Em seguida, a autora recebeu diversas críticas: “Ódio por pessoas trans, mas flores para abusadores”, comentou um internauta. “Talvez o seu pedido de ano novo devesse ser passar um ano sem tweetar sobre pessoas trans. Há tantos outros assuntos para tweetar. Escolha outra coisa para ficar obcecada”, escreveu outro. “As suas palavras terão um impacto devastador na juventude trans. Devia ter vergonha”, escreveu uma seguidora, que dizia ter J.K. como heroína na sua infância.

Recentemente Rowling fez queixa à polícia escocesa das ameaças que recebe frequentemente. Alguns internautas deslocaram-se até à sua residência em Edimburgo, fotografando-se ao lado da casa e publicando a fotografia, com o endereço claramente visível, nas redes sociais. Por medo, e alegando que os responsáveis pelo ato o realizavam em forma de “intimidação”, a escritora pediu ajuda. Contudo, as autoridades acabaram por concluir que nenhum crime foi cometido.
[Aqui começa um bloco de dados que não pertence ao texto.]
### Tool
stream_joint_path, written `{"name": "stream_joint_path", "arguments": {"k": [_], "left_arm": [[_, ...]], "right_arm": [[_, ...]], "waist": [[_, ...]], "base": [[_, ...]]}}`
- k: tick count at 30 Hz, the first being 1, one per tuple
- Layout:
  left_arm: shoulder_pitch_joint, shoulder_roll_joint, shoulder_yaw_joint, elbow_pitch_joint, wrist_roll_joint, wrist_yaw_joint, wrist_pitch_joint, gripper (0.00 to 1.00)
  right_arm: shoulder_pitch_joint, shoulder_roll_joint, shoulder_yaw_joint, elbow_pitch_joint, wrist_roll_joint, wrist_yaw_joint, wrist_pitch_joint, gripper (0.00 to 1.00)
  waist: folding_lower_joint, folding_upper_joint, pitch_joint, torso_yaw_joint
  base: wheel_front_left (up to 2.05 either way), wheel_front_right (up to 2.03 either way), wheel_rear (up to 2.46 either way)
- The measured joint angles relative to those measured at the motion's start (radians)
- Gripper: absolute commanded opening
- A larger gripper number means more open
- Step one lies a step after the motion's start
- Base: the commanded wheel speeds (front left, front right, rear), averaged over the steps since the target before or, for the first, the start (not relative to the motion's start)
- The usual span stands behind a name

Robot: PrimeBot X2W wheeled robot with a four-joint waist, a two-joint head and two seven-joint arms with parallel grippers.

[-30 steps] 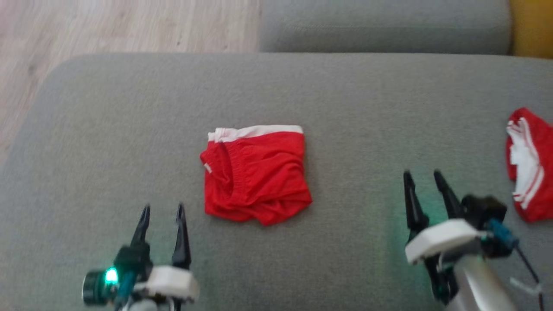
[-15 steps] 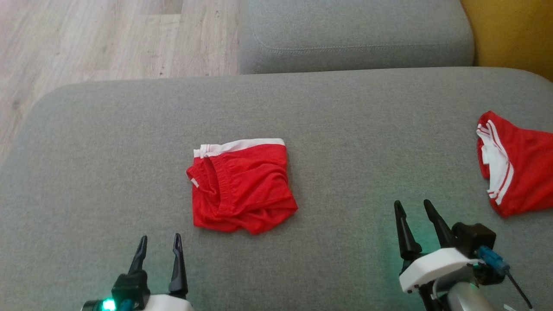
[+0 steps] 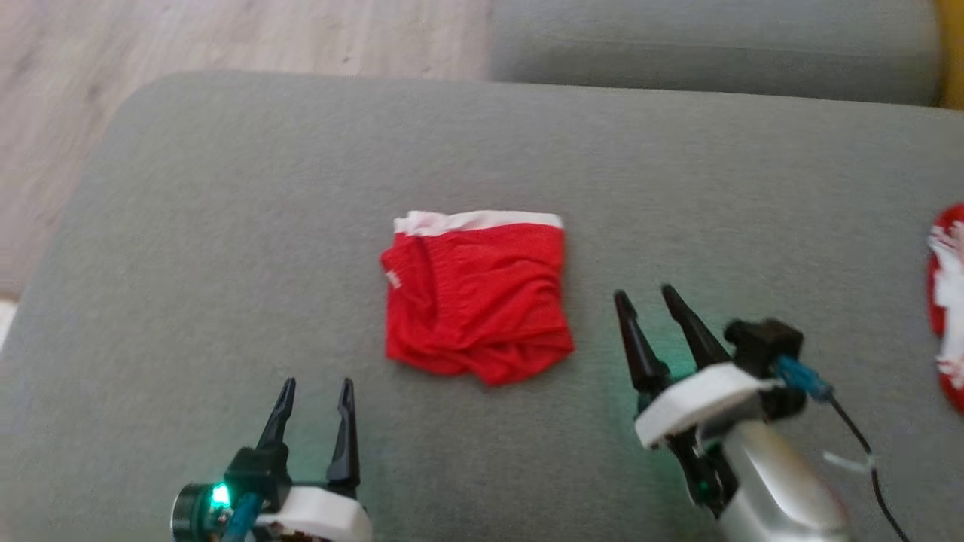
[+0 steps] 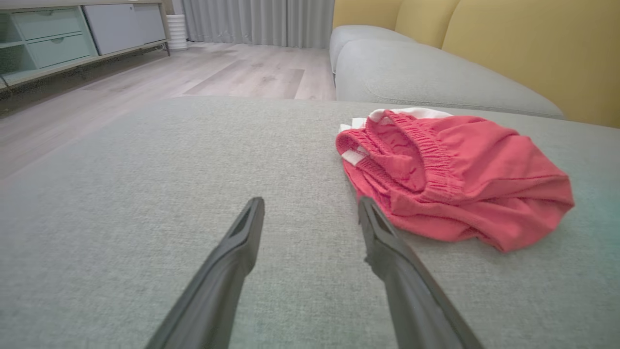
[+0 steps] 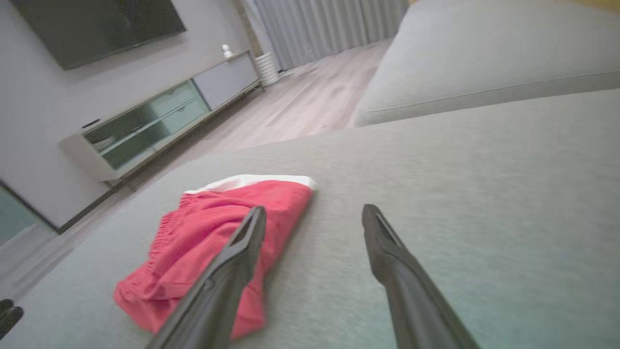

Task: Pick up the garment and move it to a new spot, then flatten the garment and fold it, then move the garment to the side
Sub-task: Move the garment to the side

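The red fabric shorts with a white band [image 3: 476,297] are laid as a compact, roughly square bundle on the grey upholstered cushion [image 3: 226,226], ahead and to the right of the left claw [image 3: 317,382] and just left of the right claw [image 3: 642,292]. Both claws are held wide and empty. Within the last second the right claw has been brought nearer. Probably a grasp is prepared, for relocating or for setting aside.
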Motion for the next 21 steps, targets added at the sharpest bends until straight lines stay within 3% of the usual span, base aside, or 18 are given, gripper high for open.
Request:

A opinião dos atores Ao longo deste tempo, foram alguns os atores do elenco de Harry Potter que partilharam as suas opiniões nas redes sociais, defendendo a comunidade LGBTI+, tal como foi o caso de Daniel Radcliffe, que escreveu sobre a dignidade de pessoas transgénero lembrando que “78% dos jovens transgénero e não-binários já foram discriminados pela sua identidade de género”; Emma Watson (Hermione) que frisou ser “desnecessário questionar as pessoas sobre não serem aquilo que dizem ser”; e mais recentemente, Rupert Grint (Ron) que admite sentir J.K. Rowling como uma tia, mas não concorda com tudo aquilo que esta diz.

Será possível efetivamente mudar a história de uma saga como esta? Em 2001, durante a gravação do primeiro filme da saga Harry Potter, a escritora britânica insistiu que fossem apenas contratados atores do Reino Unido, de modo a manter a identidade britânica presente nos livros.

Numa tentativa de cortar quaisquer tentativas de “americanizar” a saga, a escritora, citada pelo jornal Telegraph, disse, nessa altura, que “houve uma série de propostas e ofertas para adaptações” dos livros para o cinema e recusou todas. Inicialmente até disse que não à Warner Brothers e a produtora norte-americana assumiu que a escritora recusara as propostas por questões monetárias e aumentou o valor oferecido pelos direitos.

A autora acabou por aceitar, mas também queria assegurar que possíveis sequelas fossem todas baseadas nos seus livros. Por isso, acabou por manter influência criativa em todas as produções — mesmo após a venda dos direitos por um milhão de libras — participando nas reuniões de pré-produção e lendo todos os esboços do guião. Será que agora olha para o cenário de maneira diferente? Irá a escritora responder aos pedidos dos produtores dos EUA, depois de toda esta controvérsia? Estará a reputação de Harry Potter em perigo?